Aggiungiamo che, per una riflessione sul genere, è necessario prendere le distanze dal concetto italiano di cabaret, sia perché esso ha sempre avuto poco in comune con quello originale di marca franco-tedesca, sia perché in Italia è difficile trovare una forma teatrale consapevolmente antifascista che possa essere messa in relazione col fenomeno di cui parliamo.

Palchi di libertà

Nel periodo dell’avvento del Kabarett, la situazione in Germania era delicata: i successi militari prussiani portarono infatti alla formazione dell’Impero tedesco come stato nazionale dominato dall’influenza della Prussia, non solo dal punto di vista politico, ma anche sociale e persino culturale.

Ma nel 1918, con le speranze della Repubblica di Weimar e l’abolizione della censura, i palchi di Kabarett di Berlino e Monaco divennero quasi dei territori liberi: negli spettacoli proposti, che in principio si ispiravano a quelli dei cabaret parigini, vennero sottolineati sempre più gli argomenti politici e sessuali, quelli che più facilmente potevano destare lo scandalo nei borghesi benpensanti e il divertimento nel pubblico smaliziato e anticonvenzionale che frequentava i locali.

La libertà, nei locali di Kabarett, non era soltanto una questione di intrattenimento: in alcuni di essi, segretamente, vi si organizzava anche buona parte delle attività antinaziste; benché, principalmente, gli intellettuali s’incontrassero in tali luoghi per scherzare in modo anticonvenzionale su quelli che erano i problemi della Germania.

L’antisemitismo colpì comunque duramente la comunità degli artisti di Kabarett, perché molti di loro erano ebrei: Kurt GerronValeska GertFriedrich HollaenderMargo LionWalter MehringPaul MorganRudolf NelsonMischa SpolianskyMax Reinhardt e altri.

Kabarett o cabaret?

Per tutta l’epoca di Weimar, i termini cabaret e Kabarett vennero usati come sinonimi. Poi ci si misero di mezzo gli inglesi e gli americani.
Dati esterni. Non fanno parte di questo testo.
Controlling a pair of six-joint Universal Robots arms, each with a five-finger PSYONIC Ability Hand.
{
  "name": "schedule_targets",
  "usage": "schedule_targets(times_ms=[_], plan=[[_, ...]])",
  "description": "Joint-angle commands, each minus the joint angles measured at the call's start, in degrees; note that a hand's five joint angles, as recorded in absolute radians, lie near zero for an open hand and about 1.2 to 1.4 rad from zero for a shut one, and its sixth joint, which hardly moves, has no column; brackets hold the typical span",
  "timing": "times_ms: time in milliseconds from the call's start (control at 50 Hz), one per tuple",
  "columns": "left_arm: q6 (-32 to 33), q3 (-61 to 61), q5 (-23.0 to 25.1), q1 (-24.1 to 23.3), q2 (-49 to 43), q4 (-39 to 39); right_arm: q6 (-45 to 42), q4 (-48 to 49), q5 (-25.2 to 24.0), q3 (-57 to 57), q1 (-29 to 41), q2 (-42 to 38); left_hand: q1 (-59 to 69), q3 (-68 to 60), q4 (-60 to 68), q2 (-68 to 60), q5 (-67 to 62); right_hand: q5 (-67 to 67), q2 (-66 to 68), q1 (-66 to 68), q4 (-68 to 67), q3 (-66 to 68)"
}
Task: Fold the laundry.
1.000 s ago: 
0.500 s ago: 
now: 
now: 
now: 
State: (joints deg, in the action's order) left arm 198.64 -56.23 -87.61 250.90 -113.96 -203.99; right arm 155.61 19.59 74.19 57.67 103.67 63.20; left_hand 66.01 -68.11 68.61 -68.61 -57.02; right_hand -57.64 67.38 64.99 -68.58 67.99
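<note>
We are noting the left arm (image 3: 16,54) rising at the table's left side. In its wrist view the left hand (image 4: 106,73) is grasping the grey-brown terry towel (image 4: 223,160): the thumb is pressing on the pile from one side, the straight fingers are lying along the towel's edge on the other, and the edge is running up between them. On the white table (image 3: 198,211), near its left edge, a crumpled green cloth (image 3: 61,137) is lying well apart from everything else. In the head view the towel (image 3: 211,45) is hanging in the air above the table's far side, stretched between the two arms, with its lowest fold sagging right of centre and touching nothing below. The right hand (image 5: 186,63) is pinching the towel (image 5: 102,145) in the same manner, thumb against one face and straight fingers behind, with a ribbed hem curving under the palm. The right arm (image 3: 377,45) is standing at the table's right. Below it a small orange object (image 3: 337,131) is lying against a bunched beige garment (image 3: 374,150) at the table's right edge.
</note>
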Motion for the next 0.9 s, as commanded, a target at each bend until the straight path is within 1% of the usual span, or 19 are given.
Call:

Nel 1939, nel Regno Unito, viene pubblicato Goodbye to Berlin di Christopher Isherwood: uno spaccato della vita nella capitale tedesca basato sulle esperienze dell’autore, drammatizzate ad hoc per creare i sei racconti componenti il testo.

Ma Isherwood era inglese, in temporanea trasferta berlinese, e il suo sguardo, per forza di cose, era alieno. In più, le sue testimonianze erano parziali, evidenziando la realtà dei locali di basso livello, ma omettendo quella degli intrattenimenti più brillanti. Nel 1951, il libro fu oggetto di una riduzione teatrale, I Am a Camera, titolo anche della sua versione cinematografica del 1955. Il successo del libro, del film e dello spettacolo convinsero il pubblico che il cabaret tedesco fosse solo quello descritto nelle rispettive opere.

Gli storici, gli studiosi e gli stessi artisti tedeschi non gradirono la generalizzazione e, proprio in quegli anni, proposero una differenziazione: cabaret avrebbe indicato solo gli spettacoli più piccanti e di grana grossa, mentre il termine Kabarett sarebbe stato riservato agli intrattenimenti di satira sociale e politica.

Il nobile tentativo linguistico, a parer nostro, non diede comunque grandi frutti: nel 1966, dal libro di Isherwood venne tratto il musical teatrale Cabaret, poi trasposto per il grande schermo nel 1972, interpretato da Liza Minnelli e diretto da Bob Fosse. Due produzioni americane entrate nella storia dello spettacolo che non hanno fatto altro che rafforzare nel pubblico i pregiudizi sul genere.